_TASK STATEMENT_
Wherever a line in the data below holds "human", copy that line.

_Records from a collection_
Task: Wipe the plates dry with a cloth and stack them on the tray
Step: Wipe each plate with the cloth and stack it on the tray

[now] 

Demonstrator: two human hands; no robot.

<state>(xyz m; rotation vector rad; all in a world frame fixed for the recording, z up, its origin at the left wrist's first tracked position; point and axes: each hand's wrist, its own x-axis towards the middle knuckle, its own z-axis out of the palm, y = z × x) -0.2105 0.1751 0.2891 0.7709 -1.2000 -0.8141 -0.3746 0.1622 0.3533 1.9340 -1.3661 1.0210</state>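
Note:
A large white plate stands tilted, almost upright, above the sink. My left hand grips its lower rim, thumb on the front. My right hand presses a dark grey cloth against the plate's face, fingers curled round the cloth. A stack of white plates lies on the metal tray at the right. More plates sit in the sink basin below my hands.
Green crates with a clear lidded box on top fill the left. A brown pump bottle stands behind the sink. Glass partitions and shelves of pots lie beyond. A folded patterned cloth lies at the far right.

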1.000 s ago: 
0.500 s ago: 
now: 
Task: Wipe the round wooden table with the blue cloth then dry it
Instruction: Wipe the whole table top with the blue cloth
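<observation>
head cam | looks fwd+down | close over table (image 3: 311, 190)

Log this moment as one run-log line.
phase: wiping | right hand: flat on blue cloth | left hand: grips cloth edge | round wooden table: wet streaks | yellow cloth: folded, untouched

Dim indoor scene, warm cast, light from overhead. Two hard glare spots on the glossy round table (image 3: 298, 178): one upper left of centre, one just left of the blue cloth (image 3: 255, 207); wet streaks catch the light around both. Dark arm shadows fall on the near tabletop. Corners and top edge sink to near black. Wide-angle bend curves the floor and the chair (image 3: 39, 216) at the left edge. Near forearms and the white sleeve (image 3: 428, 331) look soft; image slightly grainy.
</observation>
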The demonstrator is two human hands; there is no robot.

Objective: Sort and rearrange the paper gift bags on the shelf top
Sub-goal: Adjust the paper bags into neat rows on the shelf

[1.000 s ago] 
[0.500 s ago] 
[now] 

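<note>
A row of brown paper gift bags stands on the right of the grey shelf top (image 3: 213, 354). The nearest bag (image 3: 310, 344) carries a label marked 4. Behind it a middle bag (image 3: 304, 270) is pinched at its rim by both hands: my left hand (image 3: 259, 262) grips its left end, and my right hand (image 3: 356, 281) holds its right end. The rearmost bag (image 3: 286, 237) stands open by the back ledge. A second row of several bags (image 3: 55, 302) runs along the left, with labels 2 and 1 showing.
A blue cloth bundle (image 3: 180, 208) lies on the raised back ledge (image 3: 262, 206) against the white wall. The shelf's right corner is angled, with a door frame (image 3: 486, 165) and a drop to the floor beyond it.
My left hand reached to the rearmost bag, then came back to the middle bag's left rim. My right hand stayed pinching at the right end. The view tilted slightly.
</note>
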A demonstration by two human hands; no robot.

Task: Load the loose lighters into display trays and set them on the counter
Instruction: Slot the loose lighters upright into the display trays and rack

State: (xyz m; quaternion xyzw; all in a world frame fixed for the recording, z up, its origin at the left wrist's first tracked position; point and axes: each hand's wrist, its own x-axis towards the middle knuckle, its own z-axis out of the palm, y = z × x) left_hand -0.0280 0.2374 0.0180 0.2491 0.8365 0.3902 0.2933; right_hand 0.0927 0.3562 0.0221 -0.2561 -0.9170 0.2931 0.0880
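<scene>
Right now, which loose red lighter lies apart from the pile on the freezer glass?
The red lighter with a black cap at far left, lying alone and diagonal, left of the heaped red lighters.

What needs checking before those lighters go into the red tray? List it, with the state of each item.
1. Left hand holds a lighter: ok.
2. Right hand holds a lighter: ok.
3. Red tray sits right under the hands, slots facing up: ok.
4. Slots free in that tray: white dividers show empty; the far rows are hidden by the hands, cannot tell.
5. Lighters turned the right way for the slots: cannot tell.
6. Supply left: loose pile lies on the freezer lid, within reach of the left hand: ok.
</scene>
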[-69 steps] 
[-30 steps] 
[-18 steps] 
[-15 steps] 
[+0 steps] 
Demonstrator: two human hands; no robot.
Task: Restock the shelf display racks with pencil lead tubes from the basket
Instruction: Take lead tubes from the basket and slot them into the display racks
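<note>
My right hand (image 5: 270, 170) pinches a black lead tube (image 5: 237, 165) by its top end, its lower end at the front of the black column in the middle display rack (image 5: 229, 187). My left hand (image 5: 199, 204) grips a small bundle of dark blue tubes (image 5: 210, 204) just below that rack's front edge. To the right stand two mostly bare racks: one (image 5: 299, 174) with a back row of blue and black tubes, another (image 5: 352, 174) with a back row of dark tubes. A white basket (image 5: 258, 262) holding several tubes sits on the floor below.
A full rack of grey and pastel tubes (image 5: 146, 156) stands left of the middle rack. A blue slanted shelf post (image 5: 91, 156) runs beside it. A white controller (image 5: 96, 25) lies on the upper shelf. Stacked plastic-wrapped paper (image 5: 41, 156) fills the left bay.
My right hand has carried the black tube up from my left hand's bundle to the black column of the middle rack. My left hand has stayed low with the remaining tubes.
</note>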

_RESPONSE AREA_
Demonstrator: two human hands; no robot.
The demonstrator is two human hands; there is no robot.
A demonstration by two human hands; no robot.
Demonstrator: two human hands; no robot.

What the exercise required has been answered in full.